Development of Improved Water Application and Management Techniques for MovingIrrigation Systems

摘要

The effect of high frequency irrigation and sprinkler application packages on thewater and nitrogen use for corn irrigated with center pivot irrigation systems was investigated. High frequency (daily) irrigation did not increase corn yields in Nebraska. High frequency irrigation can reduce runoff if the soil is allowed to dry before initiating irrigation. The sprinkler package affects the water use efficiency of center pivots. Results show that evaporation of water droplets while in the air is very small (1-2% of the application). Evaporation from the wetted canopy and soil surfaces can be substantial and increases with the frequency of irrigation.
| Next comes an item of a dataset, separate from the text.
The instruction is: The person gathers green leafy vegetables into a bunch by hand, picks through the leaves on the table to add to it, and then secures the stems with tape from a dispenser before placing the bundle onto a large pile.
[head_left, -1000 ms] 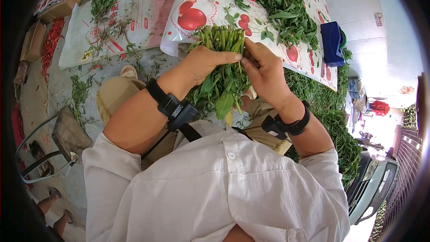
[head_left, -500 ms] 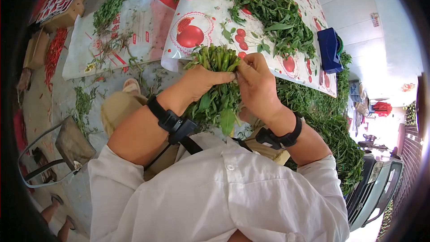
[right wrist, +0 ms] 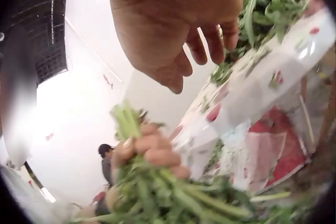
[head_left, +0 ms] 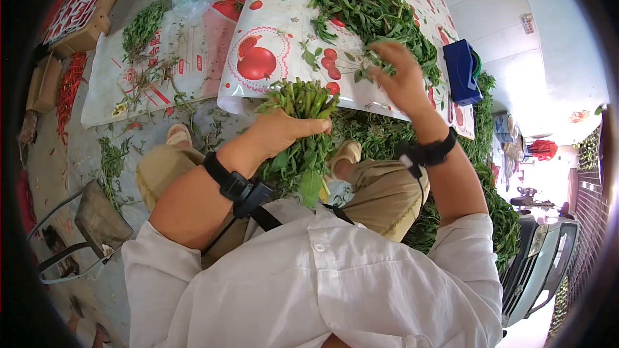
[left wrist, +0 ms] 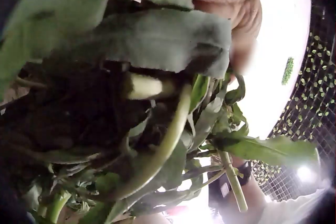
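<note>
My left hand (head_left: 284,134) grips a thick bunch of leafy green stems (head_left: 302,98), thumb across the front. The cut stem ends point up toward the table, and leaves hang below the fist. In the left wrist view, leaves (left wrist: 157,40) cover most of the hand. My right hand (head_left: 405,80) is apart from the bunch, raised over the table edge close to a loose pile of the same greens (head_left: 380,13). Its fingers (right wrist: 212,45) are loosely bent with nothing between them in the right wrist view.
The table wears a white fruit-print cover (head_left: 225,87). A blue holder with a green ring (head_left: 461,71) stands at its right edge. More greens (head_left: 496,212) heap on the floor at right. Left are a white sack (head_left: 97,106), red chillies (head_left: 69,90) and a metal-framed stool (head_left: 103,219).
My right hand has left the bunch and moved up and right toward the pile on the table. The left hand keeps its hold, with the bunch slightly lower in view.
</note>
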`<state>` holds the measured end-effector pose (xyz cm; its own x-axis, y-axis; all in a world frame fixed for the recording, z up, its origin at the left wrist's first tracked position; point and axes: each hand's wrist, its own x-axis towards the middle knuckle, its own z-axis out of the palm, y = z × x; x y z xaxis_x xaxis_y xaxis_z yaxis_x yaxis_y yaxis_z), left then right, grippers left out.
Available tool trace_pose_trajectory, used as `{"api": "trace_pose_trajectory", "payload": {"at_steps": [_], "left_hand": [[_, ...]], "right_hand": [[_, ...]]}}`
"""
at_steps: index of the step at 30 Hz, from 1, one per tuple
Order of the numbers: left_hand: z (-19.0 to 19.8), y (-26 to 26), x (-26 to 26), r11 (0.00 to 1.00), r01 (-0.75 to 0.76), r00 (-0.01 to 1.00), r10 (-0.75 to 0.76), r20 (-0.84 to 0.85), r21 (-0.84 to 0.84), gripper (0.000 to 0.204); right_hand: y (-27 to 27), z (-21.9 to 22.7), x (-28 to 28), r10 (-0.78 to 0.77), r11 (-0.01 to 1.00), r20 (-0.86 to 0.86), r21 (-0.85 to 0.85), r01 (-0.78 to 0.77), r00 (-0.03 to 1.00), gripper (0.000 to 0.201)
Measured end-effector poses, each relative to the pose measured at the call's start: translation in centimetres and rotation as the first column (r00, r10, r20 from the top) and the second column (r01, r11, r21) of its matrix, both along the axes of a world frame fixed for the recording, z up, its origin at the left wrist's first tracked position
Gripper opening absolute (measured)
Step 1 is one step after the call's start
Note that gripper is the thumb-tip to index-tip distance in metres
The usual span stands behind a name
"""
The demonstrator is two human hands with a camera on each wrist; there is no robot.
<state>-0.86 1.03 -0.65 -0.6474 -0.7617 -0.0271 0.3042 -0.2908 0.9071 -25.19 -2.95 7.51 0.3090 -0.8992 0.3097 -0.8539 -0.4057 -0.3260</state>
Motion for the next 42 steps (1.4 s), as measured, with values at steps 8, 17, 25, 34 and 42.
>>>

High frequency irrigation with center pivots seems to be best suited to sprinkler packages that apply water below the crop canopy and that only wet part of the soil surface. However, the water application rate for these packages can be very high and may induce runoff if inter-row tillage is not used. Irrigation and fertilizer management are needed to abate the buildup of nitrate in groundwater. Frequent irrigation reduces nitrate leaching if watering is delayed until the soil dries to a point that minimizes deep percolation while avoiding crop water stress. However, slight water stress reduced both crop yield and nitrogen uptake. Plots on a silty clay loam soil that were not fertilized for four years yielded nearly the same as plots fertilizer at the recommended rate, indicating that improved nitrogen management depends on better predicting the mineralization of organic nitrogen. Leaching of chemicals applied with the irrigation water increases if preferential flow paths are available in the soil. If preferential flow does not occur chemicals already in the soil leach before chemicals in the irrigation water. Transfer function models were developed to predict preferential flow, but the input function for these models is unique to the way the chemical is applied and for the rate of water application, limiting the utility of the transfer function model.